More than twenty years later, I was in a big-city radio station for a news interview, and a female station manager showed me around. She was a rarity in an industry where 85 percent of managers were males, so I asked how she had come to this position. She explained that after a divorce, she had gone back to school, started in radio at the bottom, loved its ability to create community, and discovered she had a gift for managing people.

“Do you happen to remember,” she asked me as we finished our tour, “a news story about an airline pilot who put a black flight attendant off the plane for reading Eldridge Cleaver?”

I said I definitely did. I’d always wondered what became of him.

“Well, that pilot was my husband,” she said calmly. “So I divorced him. That one true act was my beginning.”

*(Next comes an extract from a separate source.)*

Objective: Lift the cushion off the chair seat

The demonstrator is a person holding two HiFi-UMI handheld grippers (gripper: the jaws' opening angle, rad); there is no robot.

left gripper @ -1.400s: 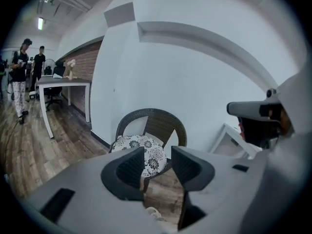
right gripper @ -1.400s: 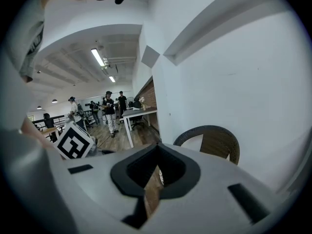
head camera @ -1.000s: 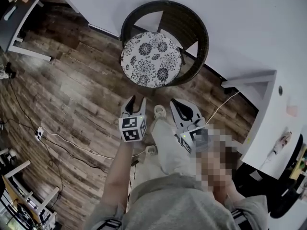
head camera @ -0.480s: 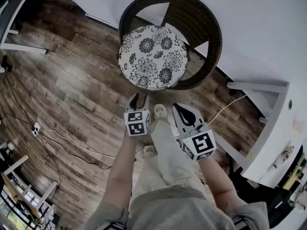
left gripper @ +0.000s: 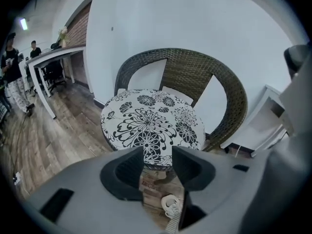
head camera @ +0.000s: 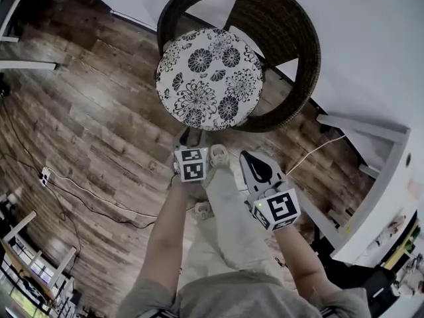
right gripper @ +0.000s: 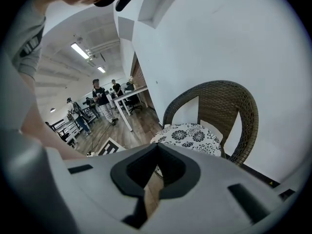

Over the years, those stories in the sky would teach me more than I could have imagined: from deregulation, fare wars, and nonunion airlines, to post-Iraq fuel costs, hijacking fears, and bankruptcies that somehow required pay cuts for everybody except executives with golden parachutes. I experienced the kindness of flight attendants who brought me back a dessert or a meal from first class, or let me lie down in the middle of an aisle when I had a back spasm, or took the armrests out of three-across seats so I could sleep coast to coast, or illegally moved me up to first class when there was an empty seat, or sent me off with a split of champagne to thank me for supporting their job struggles. They still are not part of the job ladder into the executive airline ranks, and they still are far more likely to take pay cuts than the almost totally male machinists and pilots even though about a quarter of flight attendants are now men. But ever since they won the right to work beyond marriage and beyond thirty, I’ve seen more and more whose stories had begun on flights decades before. A modern airliner is very different from a timeless village in India, but it dawned on me one day that all my air travel has much in common with long-ago village walking. If you do anything people care about, people will take care of you.